_Brief_
Without including any picture, return the complete set of records exactly.

### Material provided ###

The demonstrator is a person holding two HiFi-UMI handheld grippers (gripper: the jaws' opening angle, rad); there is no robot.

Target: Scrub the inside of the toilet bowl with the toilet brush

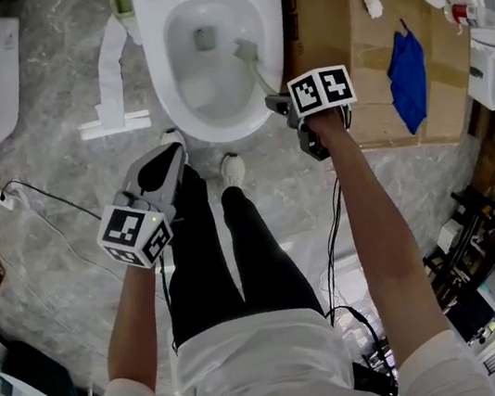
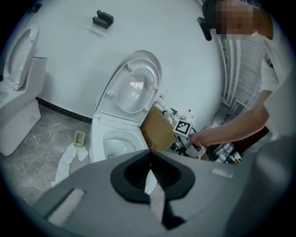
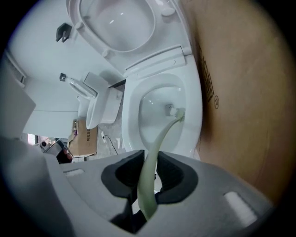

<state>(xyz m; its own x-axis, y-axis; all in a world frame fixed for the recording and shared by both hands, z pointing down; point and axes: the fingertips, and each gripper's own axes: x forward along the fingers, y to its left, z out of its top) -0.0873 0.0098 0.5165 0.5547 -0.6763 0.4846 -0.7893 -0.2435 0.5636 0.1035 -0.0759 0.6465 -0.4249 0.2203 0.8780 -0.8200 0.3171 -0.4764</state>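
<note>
The left hand-held gripper (image 1: pixel 167 163) hangs above the person's knee, jaws together on nothing. Ahead stands the toilet bowl (image 1: pixel 218 131), lid up. The pale-green toilet brush (image 1: pixel 247 51) has its head inside the bowl, on the right side. The right hand-held gripper (image 1: pixel 281 105) is clamped on its handle, beside a cardboard box (image 1: pixel 332 28).

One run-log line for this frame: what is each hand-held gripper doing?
right hand-held gripper: shut on toilet brush | brush head: inside toilet bowl | left hand-held gripper: shut, empty
</note>
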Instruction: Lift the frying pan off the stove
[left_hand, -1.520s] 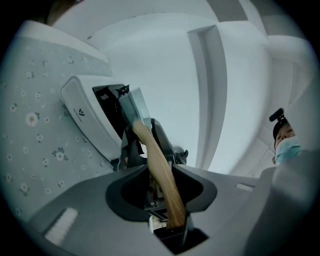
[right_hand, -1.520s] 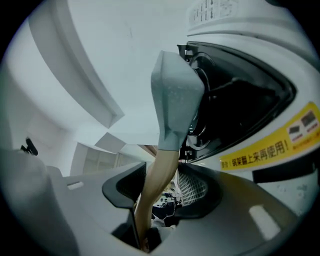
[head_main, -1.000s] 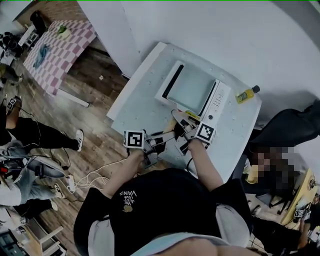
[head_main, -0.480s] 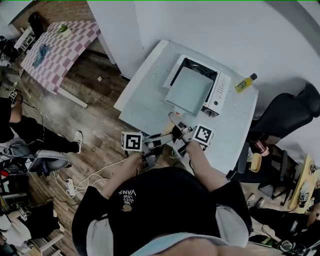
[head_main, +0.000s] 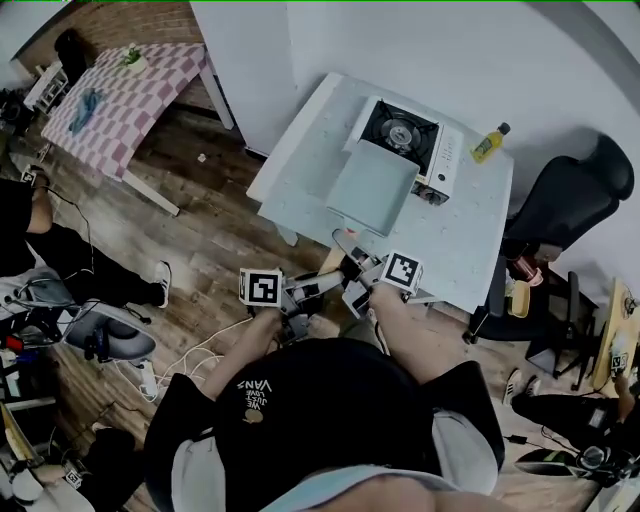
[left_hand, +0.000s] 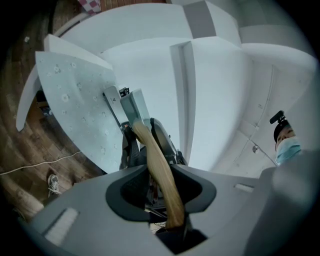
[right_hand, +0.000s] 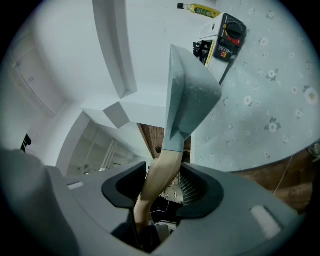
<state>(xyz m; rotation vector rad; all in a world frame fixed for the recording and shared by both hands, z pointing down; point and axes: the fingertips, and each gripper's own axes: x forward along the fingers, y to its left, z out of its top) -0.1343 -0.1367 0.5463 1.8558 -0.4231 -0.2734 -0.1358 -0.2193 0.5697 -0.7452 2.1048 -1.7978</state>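
Pan (head_main: 372, 188) off stove (head_main: 400, 130), near table (head_main: 300, 170) edge

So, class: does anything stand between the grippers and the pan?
Nothing visible does. The left gripper and the right gripper are each shut on the handle of the pan, which is off the burner of the stove.

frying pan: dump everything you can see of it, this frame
The frying pan is square and shallow, pale grey-green, metal by its look, with a light wooden handle. It looks empty. It hangs roughly level above the table, off the stove, whose burner is bare. The left gripper and the right gripper both clamp the handle; nothing else is seen touching it.
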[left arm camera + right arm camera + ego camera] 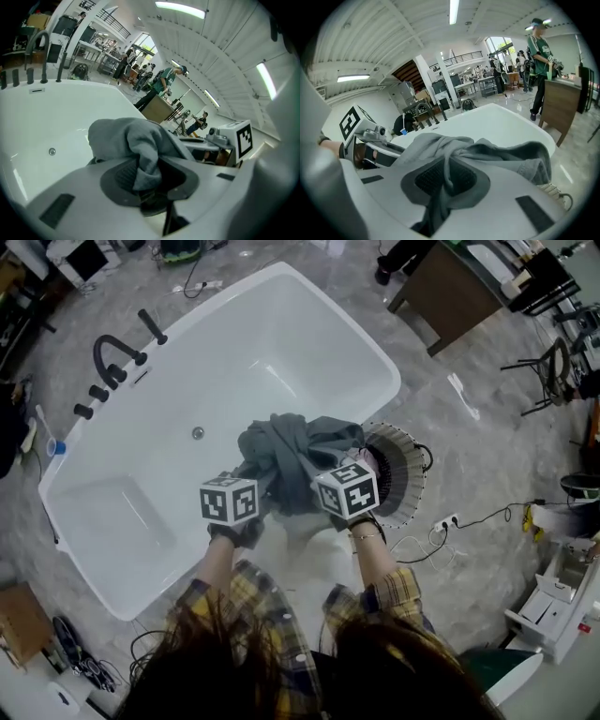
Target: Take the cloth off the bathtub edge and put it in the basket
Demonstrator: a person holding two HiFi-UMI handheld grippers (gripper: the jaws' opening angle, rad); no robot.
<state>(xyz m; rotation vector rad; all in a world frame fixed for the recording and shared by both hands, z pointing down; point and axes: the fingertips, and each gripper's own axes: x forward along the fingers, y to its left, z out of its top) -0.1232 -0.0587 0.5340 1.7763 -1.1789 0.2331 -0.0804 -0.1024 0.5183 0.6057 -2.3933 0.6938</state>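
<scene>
Now both jaw pairs are clamped on the grey cloth (292,457): my left gripper (146,182) pinches one bunched fold, my right gripper (446,180) another. It hangs between them over the bathtub (169,512) rim, just beside the basket (405,476), possibly overlapping it.

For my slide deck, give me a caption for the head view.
Grey cloth held by left gripper and right gripper over the white bathtub, basket alongside.
</scene>
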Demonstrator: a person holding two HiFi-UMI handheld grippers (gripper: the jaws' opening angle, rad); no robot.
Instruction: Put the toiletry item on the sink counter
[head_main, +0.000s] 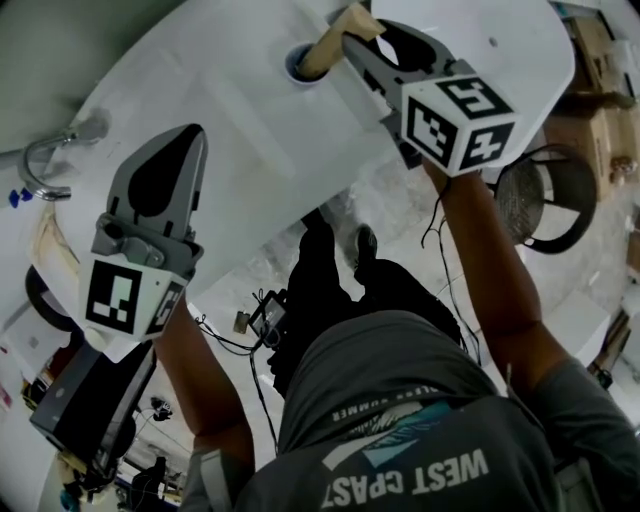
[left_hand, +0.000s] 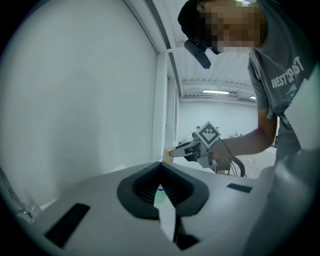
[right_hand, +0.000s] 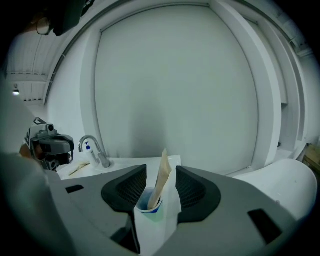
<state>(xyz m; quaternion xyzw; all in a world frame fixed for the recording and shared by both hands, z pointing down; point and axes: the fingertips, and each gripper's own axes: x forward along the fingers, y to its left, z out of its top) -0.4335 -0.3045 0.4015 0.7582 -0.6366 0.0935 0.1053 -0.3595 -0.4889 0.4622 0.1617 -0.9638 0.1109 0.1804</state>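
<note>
A tan, flat wooden toiletry item (right_hand: 161, 175) stands tilted in a small blue-rimmed cup (right_hand: 148, 201) on the white sink counter (right_hand: 125, 162). My right gripper (right_hand: 161, 167) is open around it; both pads stand clear of the stick. From the head view the same stick (head_main: 330, 45) leans out of the cup (head_main: 298, 66), with the right gripper (head_main: 365, 28) at its upper end. My left gripper (head_main: 197, 133) hovers over the counter (head_main: 250, 130) near the faucet, its fingertips together and nothing in them. The left gripper (left_hand: 161, 167) faces a plain white wall.
A chrome faucet (head_main: 45, 160) curves over the basin; beside that faucet (right_hand: 95, 147) stand a blue-capped bottle (right_hand: 88, 148) and another tan stick (right_hand: 79, 168). On the floor are a round wire basket (head_main: 540, 200), cardboard boxes (head_main: 600, 60) and a dark case (head_main: 80, 400).
</note>
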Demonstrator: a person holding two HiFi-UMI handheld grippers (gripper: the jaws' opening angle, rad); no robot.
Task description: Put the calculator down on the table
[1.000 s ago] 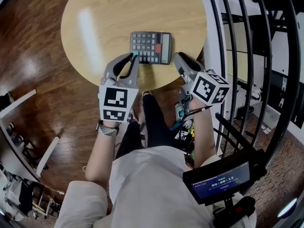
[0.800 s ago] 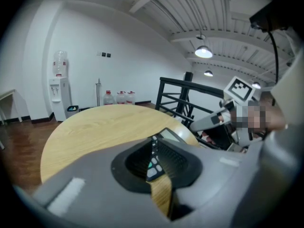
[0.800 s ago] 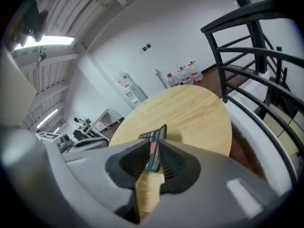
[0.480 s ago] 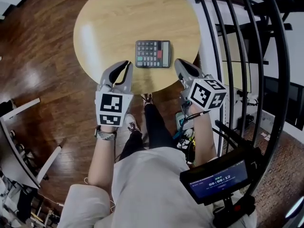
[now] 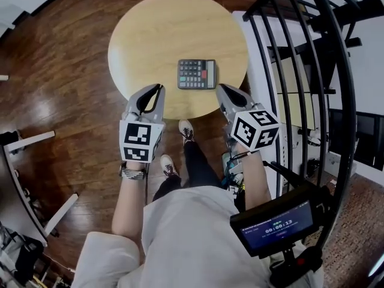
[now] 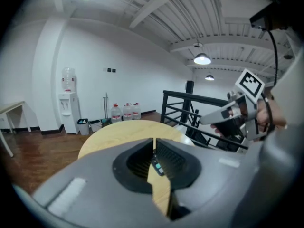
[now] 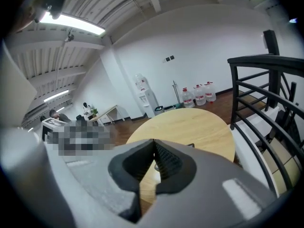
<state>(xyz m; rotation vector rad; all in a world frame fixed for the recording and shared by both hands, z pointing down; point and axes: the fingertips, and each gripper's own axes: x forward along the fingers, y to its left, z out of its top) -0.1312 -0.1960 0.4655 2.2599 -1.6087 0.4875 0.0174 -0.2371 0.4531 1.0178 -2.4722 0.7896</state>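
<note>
Where the head view looks steeply down past a pale shirt point(image 5: 192, 233) and a small dark screen point(image 5: 281, 225) at the person's right side, both forearms reach forward. Each hand holds a gripper whose tips show over the table's near edge. The left gripper point(image 5: 158, 90) has its jaws pressed together at the tips with nothing between them; its own view shows only bare tabletop through the slit lower down. The right gripper point(image 5: 222, 90) is likewise closed tight and empty, its ribbed pads meeting in its own view. Neither gripper touches the calculator point(image 5: 197, 74). It lies flat on the round wooden table point(image 5: 150, 35), keys up, on the near right part of the top, between the two grippers' tips and a little beyond them. Dark wooden floor point(image 5: 72, 71) surrounds the table, and a black railing point(image 5: 300, 71) curves past its right side. Farther off, against the white wall, the left gripper view shows a water cooler point(image 6: 67, 99) and a row of water bottles point(image 6: 126, 111).
</note>
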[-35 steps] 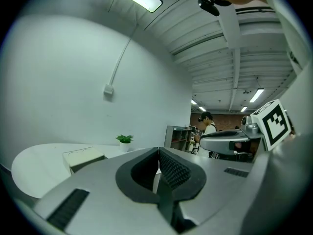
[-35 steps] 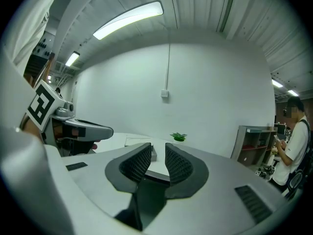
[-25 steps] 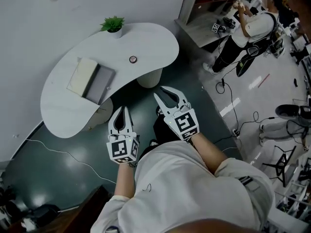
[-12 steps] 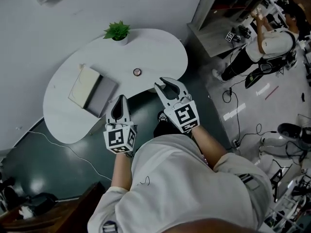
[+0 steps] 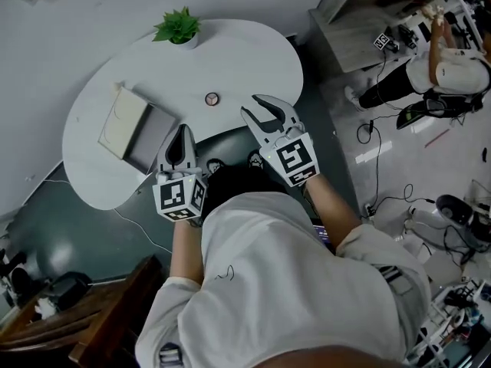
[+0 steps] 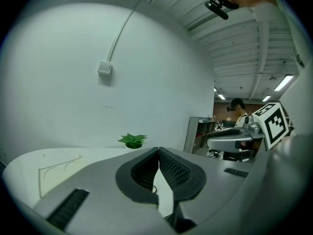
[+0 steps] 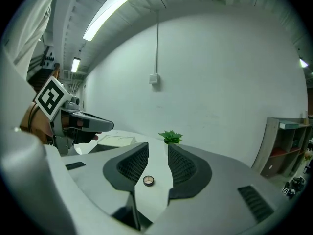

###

_Answer to this task_
The demonstrator is a person holding two HiFi-UMI handheld grippers (gripper: the jaws' opening angle, rad); there is no robot.

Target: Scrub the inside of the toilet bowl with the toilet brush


<state>(xyz m; its own x-axis, y-axis; all in a world frame fixed for the recording and shared by both hands, z pointing down; point and axes: the fingertips, and each gripper's own axes: x forward along the fingers, y to its left, z out of its top) -0.0873 0.0098 0.5165 0.5547 -0.6763 0.4846 -0.7893 -0.2435 0.5636 0.1035 -0.0759 0.6465 -0.4249 0.2203 0.8780 -0.8200 0.3171 -0.4764</state>
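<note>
The left hand-held gripper (image 1: pixel 167 163) hangs above the person's knee, jaws together on nothing. Ahead stands the toilet bowl (image 1: pixel 218 131), lid up. The pale-green toilet brush (image 1: pixel 247 51) has its head inside the bowl, on the right side. The right hand-held gripper (image 1: pixel 281 105) is clamped on its handle, beside a cardboard box (image 1: pixel 332 28).

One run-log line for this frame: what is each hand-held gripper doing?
right hand-held gripper: shut on toilet brush | brush head: inside toilet bowl | left hand-held gripper: shut, empty
</note>
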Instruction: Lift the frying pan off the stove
[left_hand, -1.520s] 
[right_hand, -1.520s] 
[head_main, -1.000s] 
[head_main, -0.480s] 
[head_main, +0.000s] 
[left_hand, +0.000s] 
[right_hand, +0.000s] 
<state>(xyz m; rotation vector rad; all in a world frame fixed for the recording and shared by both hands, z pointing down; point and axes: the fingertips, and each gripper's own axes: x forward along the fingers, y to its left, z out of its top) -0.1343 -0.1367 0.5463 1.8558 -0.4231 -0.2734 -0.1358 -0.2193 0.5697 -0.7452 2.1048 -1.7978</state>
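Pan (head_main: 372, 188) off stove (head_main: 400, 130), near table (head_main: 300, 170) edge

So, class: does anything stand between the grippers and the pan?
Nothing visible does. The left gripper and the right gripper are each shut on the handle of the pan, which is off the burner of the stove.

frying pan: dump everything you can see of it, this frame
The frying pan is square and shallow, pale grey-green, metal by its look, with a light wooden handle. It looks empty. It hangs roughly level above the table, off the stove, whose burner is bare. The left gripper and the right gripper both clamp the handle; nothing else is seen touching it.
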[left arm camera + right arm camera + ego camera] 
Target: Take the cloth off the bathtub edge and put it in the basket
Demonstrator: a person holding two HiFi-UMI handheld grippers (gripper: the jaws' opening angle, rad); no robot.
<state>(xyz m; rotation vector rad; all in a world frame fixed for the recording and shared by both hands, z pointing down; point and axes: the fingertips, and each gripper's own axes: x forward along the fingers, y to its left, z out of its top) -0.1232 -0.0587 0.5340 1.7763 -1.1789 0.2331 -0.0804 -0.1024 0.5183 0.6057 -2.3933 0.6938</state>
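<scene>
Now both jaw pairs are clamped on the grey cloth (292,457): my left gripper (146,182) pinches one bunched fold, my right gripper (446,180) another. It hangs between them over the bathtub (169,512) rim, just beside the basket (405,476), possibly overlapping it.

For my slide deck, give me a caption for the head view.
Grey cloth held by left gripper and right gripper over the white bathtub, basket alongside.
</scene>
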Demonstrator: a person holding two HiFi-UMI handheld grippers (gripper: the jaws' opening angle, rad); no robot.
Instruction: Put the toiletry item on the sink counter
[head_main, +0.000s] 
[left_hand, +0.000s] 
[right_hand, +0.000s] 
<state>(xyz m; quaternion xyzw; all in a world frame fixed for the recording and shared by both hands, z pointing down; point and axes: the fingertips, and each gripper's own axes: x forward along the fingers, y to its left, z out of its top) -0.4335 -0.3045 0.4015 0.7582 -0.6366 0.0935 0.1053 -0.3595 -0.4889 0.4622 0.1617 -0.9638 0.1109 0.1804</state>
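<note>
A tan, flat wooden toiletry item (right_hand: 161, 175) stands tilted in a small blue-rimmed cup (right_hand: 148, 201) on the white sink counter (right_hand: 125, 162). My right gripper (right_hand: 161, 167) is open around it; both pads stand clear of the stick. From the head view the same stick (head_main: 330, 45) leans out of the cup (head_main: 298, 66), with the right gripper (head_main: 365, 28) at its upper end. My left gripper (head_main: 197, 133) hovers over the counter (head_main: 250, 130) near the faucet, its fingertips together and nothing in them. The left gripper (left_hand: 161, 167) faces a plain white wall.
A chrome faucet (head_main: 45, 160) curves over the basin; beside that faucet (right_hand: 95, 147) stand a blue-capped bottle (right_hand: 88, 148) and another tan stick (right_hand: 79, 168). On the floor are a round wire basket (head_main: 540, 200), cardboard boxes (head_main: 600, 60) and a dark case (head_main: 80, 400).
</note>
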Demonstrator: a person holding two HiFi-UMI handheld grippers (gripper: the jaws' opening angle, rad); no robot.
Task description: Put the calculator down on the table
[1.000 s ago] 
[0.800 s ago] 
[0.800 s ago] 
[0.480 s ago] 
[now] 
[now] 
[now] 
<state>(xyz m; rotation vector rad; all in a world frame fixed for the recording and shared by both hands, z pointing down; point and axes: the fingertips, and each gripper's own axes: x forward along the fingers, y to its left, z out of its top) -0.1312 -0.1960 0.4655 2.2599 -1.6087 0.4875 0.0174 -0.2371 0.4531 1.0178 -2.4722 0.7896</state>
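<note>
Where the head view looks steeply down past a pale shirt point(image 5: 192, 233) and a small dark screen point(image 5: 281, 225) at the person's right side, both forearms reach forward. Each hand holds a gripper whose tips show over the table's near edge. The left gripper point(image 5: 158, 90) has its jaws pressed together at the tips with nothing between them; its own view shows only bare tabletop through the slit lower down. The right gripper point(image 5: 222, 90) is likewise closed tight and empty, its ribbed pads meeting in its own view. Neither gripper touches the calculator point(image 5: 197, 74). It lies flat on the round wooden table point(image 5: 150, 35), keys up, on the near right part of the top, between the two grippers' tips and a little beyond them. Dark wooden floor point(image 5: 72, 71) surrounds the table, and a black railing point(image 5: 300, 71) curves past its right side. Farther off, against the white wall, the left gripper view shows a water cooler point(image 6: 67, 99) and a row of water bottles point(image 6: 126, 111).
</note>
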[-35 steps] 
[-35 steps] 
[-25 steps] 
[-12 steps] 
[+0 steps] 
[+0 steps] 
[+0 steps] 

This answer is complete as it stands.